◆ INSTRUCTIONS TO FOLLOW ◆
Collect from the data below each line with "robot".
Segment Start: MATERIAL FOR THE TASK
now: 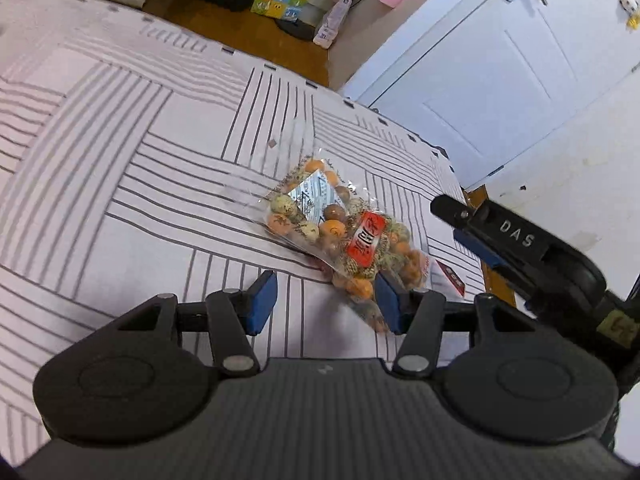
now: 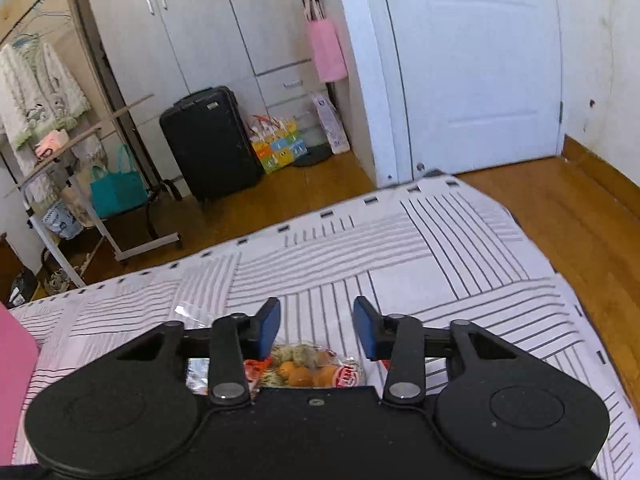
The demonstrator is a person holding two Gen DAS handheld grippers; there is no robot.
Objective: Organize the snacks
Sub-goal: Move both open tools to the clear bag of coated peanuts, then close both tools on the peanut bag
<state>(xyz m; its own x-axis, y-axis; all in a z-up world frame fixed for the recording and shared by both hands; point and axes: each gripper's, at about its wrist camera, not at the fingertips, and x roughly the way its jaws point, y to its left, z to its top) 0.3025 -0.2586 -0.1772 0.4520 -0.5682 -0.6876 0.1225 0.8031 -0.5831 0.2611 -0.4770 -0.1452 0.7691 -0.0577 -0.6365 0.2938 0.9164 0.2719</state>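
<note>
A clear bag of round orange, brown and speckled snacks (image 1: 340, 236) with a red label lies on the striped bed cover (image 1: 120, 160). My left gripper (image 1: 326, 300) is open and empty, and its right finger touches the bag's near end. My right gripper (image 2: 316, 326) is open and empty above the same bag (image 2: 308, 368), which shows partly under its fingers. The right gripper's body also shows at the right of the left wrist view (image 1: 520, 248). A small red packet (image 1: 450, 276) lies partly under the bag.
The bed's edge (image 2: 560, 280) drops to a wooden floor. A white door (image 2: 480, 60), a black suitcase (image 2: 208, 140), a colourful box (image 2: 278, 148), a clothes rack (image 2: 48, 128) and wardrobes (image 2: 192, 20) stand beyond. Something pink (image 2: 12, 380) is at the left.
</note>
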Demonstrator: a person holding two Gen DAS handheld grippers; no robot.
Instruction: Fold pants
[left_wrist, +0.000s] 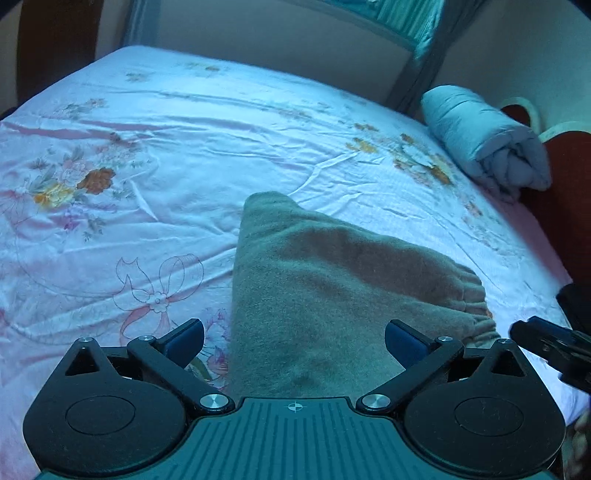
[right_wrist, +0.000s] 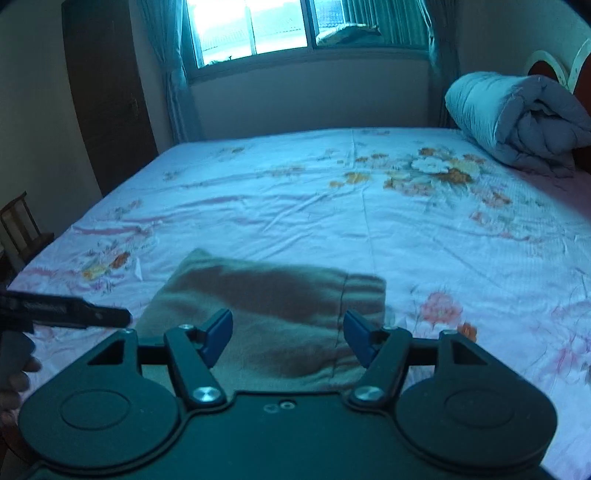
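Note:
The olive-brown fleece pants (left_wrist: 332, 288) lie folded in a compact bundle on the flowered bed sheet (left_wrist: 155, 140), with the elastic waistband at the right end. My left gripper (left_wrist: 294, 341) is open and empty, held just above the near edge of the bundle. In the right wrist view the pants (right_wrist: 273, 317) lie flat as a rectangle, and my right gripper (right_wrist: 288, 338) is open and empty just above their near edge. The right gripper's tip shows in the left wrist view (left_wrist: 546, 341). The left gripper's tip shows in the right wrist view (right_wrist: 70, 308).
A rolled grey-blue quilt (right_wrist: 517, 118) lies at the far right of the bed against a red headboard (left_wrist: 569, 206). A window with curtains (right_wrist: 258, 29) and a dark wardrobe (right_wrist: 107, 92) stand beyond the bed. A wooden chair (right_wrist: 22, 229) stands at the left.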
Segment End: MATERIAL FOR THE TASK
◆ TASK SOLUTION ◆
The demonstrator is a person holding two Gen DAS handheld grippers; there is no robot.
Demonstrator: a person holding two Gen DAS handheld grippers; no robot.

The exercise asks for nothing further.